Leur présence est indéniable au Parlement européen et, selon la plupart des députés, elle est même nécessaire. « On en a besoin, car on n’a pas d’expertise sur tous les sujets. Les parties prenantes ont besoin d’être entendues », estime Catherine Chabaud. Le problème ? « On entend toujours les mêmes », insiste la députée. Le manque de représentation de la pêche dite « artisanale » est confirmé par tous. « Au niveau du Parlement, il y a Europêche, le plus grand lobby pour la pêche industrielle mais les artisans ne sont absolument pas entendus aujourd’hui », estime Caroline Roose. Cette représentation de la pêche « industrielle » s’est fait ressentir notamment lors d’un colloque organisé en décembre dernier au Parlement européen par le Français François-Xavier Bellamy.
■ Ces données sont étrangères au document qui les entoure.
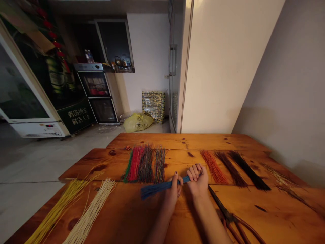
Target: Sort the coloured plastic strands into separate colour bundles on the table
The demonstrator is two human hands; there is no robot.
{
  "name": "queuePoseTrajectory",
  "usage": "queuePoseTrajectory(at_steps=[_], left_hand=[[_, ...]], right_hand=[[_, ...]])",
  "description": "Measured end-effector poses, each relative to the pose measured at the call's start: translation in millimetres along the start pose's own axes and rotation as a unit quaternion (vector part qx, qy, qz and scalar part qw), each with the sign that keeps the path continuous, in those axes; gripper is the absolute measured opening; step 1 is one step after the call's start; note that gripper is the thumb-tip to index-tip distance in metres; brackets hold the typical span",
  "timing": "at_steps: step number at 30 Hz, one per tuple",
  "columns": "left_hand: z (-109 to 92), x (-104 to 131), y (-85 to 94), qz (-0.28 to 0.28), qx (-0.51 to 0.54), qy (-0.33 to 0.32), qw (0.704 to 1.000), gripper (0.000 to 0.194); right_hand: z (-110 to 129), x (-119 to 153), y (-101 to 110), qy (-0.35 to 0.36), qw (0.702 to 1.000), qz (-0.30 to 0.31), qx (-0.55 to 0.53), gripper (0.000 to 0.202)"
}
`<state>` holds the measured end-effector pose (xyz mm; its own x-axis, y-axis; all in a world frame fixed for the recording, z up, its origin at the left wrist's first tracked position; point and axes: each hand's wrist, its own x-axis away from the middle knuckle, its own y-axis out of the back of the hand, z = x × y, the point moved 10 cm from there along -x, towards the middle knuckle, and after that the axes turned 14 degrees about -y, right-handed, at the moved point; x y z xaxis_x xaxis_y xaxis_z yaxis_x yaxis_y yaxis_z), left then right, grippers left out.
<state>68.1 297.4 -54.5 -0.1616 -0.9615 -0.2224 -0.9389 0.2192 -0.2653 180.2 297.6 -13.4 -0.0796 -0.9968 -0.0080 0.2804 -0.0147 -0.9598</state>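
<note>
A bundle of blue strands [157, 189] lies nearly level in both fists above the wooden table, its free end pointing left. My left hand [176, 185] wraps around it near the middle. Close beside it, my right hand [196, 175] is closed around the other end, which its fingers hide. Behind my hands lie bundles of red strands [135, 162], dark mixed-colour strands [146, 164] and green strands [128, 166]. To the right are orange strands [214, 167], brown strands [232, 169] and black strands [250, 171]. Large scissors [230, 217] rest by my right forearm.
Long yellow strands [57, 208] and cream strands [92, 210] cover the table's [203, 140] left front. Loose thin stalks [281, 176] lie at the far right. Beyond the table are a yellow bag [138, 122], a cabinet [98, 91] and a glass-door fridge [27, 84].
</note>
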Motion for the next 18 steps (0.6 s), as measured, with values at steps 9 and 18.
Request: queuePoseTrajectory(at_steps=[9, 18], left_hand=[[-4.6, -0.9, -1.3, -0.005, 0.014, -0.011, 1.000, 0.052], [-53.2, 2.8, 20.6, -0.130, 0.135, -0.094, 0.978, 0.049]], right_hand=[[0.2, 0.9, -4.8, -0.002, 1.000, 0.006, 0.000, 0.029], [56.3, 12.9, -3.8, 0.102, 0.994, -0.033, -0.009, 0.025]])
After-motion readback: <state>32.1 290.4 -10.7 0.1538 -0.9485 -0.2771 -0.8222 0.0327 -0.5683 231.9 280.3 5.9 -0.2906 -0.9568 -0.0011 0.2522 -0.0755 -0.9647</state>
Même si ce dernier trouve « stérile » d’opposer systématiquement pêche artisanale et pêche industrielle, on comptait Tim Heddema, président de l’association des armateurs de chalutiers pélagiques néerlandais (PFA), et Geoffroy Dhellemmes, directeur général de l’armement France Pélagique, parmi les professionnels invités à ce colloque. Les pêcheurs eux-mêmes évoquent le poids des lobbies de la pêche industrielle dans l’UE. « Comment voulez-vous qu’on soit entendu si personne ne nous représente au Parlement européen ? C’est un travail à temps plein et on ne peut pas laisser ça entre les mains des associations. Mais au sein du Comité national des pêches, on semble ne pas s’en soucier », s’énerve un professionnel français.